— WHAT THE TASK REQUIRES —
Use the entries below to count the lines that hold the word "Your"; answer with the number only.

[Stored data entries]
========

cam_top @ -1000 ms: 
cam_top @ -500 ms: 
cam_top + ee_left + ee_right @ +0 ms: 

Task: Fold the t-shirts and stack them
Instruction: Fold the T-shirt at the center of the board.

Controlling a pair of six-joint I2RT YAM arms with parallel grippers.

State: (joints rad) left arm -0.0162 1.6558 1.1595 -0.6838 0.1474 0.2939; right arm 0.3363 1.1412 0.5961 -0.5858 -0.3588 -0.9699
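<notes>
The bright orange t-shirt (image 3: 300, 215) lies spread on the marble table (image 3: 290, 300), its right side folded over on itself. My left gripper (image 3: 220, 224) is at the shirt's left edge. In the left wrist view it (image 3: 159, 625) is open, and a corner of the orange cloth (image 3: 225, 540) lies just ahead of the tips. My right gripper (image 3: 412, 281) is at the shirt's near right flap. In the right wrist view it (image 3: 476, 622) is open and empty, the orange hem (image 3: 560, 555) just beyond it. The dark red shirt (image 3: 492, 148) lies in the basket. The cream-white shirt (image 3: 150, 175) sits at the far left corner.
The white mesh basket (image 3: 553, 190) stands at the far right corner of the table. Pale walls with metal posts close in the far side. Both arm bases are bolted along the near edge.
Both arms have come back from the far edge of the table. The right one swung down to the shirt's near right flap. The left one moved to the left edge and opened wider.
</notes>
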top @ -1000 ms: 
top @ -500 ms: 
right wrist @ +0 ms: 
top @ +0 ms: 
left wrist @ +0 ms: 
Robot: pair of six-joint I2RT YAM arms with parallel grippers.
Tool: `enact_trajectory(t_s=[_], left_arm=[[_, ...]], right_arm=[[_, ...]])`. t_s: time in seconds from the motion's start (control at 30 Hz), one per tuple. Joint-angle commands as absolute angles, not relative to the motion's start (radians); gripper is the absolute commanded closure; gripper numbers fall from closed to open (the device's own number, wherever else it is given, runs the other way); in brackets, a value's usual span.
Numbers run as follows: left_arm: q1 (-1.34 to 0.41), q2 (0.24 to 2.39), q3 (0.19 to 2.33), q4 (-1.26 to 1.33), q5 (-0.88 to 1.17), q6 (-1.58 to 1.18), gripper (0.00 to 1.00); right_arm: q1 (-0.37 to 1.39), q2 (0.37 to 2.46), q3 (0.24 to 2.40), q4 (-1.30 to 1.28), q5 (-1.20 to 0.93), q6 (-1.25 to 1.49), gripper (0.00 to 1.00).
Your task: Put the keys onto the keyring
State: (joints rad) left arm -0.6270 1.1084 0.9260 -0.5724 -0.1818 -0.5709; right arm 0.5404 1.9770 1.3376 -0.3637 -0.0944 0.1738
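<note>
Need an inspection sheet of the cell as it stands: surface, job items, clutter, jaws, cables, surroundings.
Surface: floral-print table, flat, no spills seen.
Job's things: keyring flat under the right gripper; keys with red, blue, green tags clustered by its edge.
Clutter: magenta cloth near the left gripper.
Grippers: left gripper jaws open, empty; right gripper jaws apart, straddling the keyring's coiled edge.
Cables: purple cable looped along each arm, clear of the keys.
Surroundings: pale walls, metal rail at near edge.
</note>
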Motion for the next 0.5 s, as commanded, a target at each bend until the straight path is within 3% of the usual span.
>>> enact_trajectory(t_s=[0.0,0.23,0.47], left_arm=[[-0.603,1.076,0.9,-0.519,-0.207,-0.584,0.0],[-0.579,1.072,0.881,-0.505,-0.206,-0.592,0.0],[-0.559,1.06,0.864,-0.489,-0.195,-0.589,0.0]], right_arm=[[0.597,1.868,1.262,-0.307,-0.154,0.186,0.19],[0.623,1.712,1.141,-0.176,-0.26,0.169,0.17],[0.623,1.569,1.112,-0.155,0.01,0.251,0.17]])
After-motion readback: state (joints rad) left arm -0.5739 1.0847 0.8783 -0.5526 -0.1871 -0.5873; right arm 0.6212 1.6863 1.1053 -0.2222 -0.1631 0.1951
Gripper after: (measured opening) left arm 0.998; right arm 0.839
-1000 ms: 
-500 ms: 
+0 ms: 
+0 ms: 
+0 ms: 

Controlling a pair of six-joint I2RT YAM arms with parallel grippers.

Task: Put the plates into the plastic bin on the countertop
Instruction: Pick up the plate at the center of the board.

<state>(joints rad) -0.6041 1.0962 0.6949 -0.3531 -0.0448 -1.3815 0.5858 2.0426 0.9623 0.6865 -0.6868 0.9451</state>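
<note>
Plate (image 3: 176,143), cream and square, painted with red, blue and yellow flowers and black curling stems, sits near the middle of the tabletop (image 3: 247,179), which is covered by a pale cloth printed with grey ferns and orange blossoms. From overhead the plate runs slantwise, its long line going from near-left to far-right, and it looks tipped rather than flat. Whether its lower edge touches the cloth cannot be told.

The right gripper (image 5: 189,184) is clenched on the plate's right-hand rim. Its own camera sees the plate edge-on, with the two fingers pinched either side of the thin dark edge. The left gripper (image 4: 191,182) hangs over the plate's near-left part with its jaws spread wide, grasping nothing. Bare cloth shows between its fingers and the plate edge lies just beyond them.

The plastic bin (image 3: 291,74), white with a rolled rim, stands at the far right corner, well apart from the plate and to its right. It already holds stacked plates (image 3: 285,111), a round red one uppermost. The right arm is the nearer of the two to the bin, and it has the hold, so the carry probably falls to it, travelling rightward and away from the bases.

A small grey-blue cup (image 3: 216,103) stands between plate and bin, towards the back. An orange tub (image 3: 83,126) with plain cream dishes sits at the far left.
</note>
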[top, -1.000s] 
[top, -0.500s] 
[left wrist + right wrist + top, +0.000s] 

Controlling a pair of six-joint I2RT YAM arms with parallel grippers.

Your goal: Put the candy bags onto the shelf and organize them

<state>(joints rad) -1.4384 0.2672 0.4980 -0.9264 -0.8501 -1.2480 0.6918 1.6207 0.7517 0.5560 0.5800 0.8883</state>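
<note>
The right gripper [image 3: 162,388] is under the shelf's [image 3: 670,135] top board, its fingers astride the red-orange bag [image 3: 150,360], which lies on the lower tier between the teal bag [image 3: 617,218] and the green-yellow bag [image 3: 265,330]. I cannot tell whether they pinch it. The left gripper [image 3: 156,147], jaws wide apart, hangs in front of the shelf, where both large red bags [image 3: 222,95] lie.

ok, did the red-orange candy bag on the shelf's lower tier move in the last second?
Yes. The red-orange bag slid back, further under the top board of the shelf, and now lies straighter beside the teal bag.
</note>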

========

— ANSWER SPACE —
2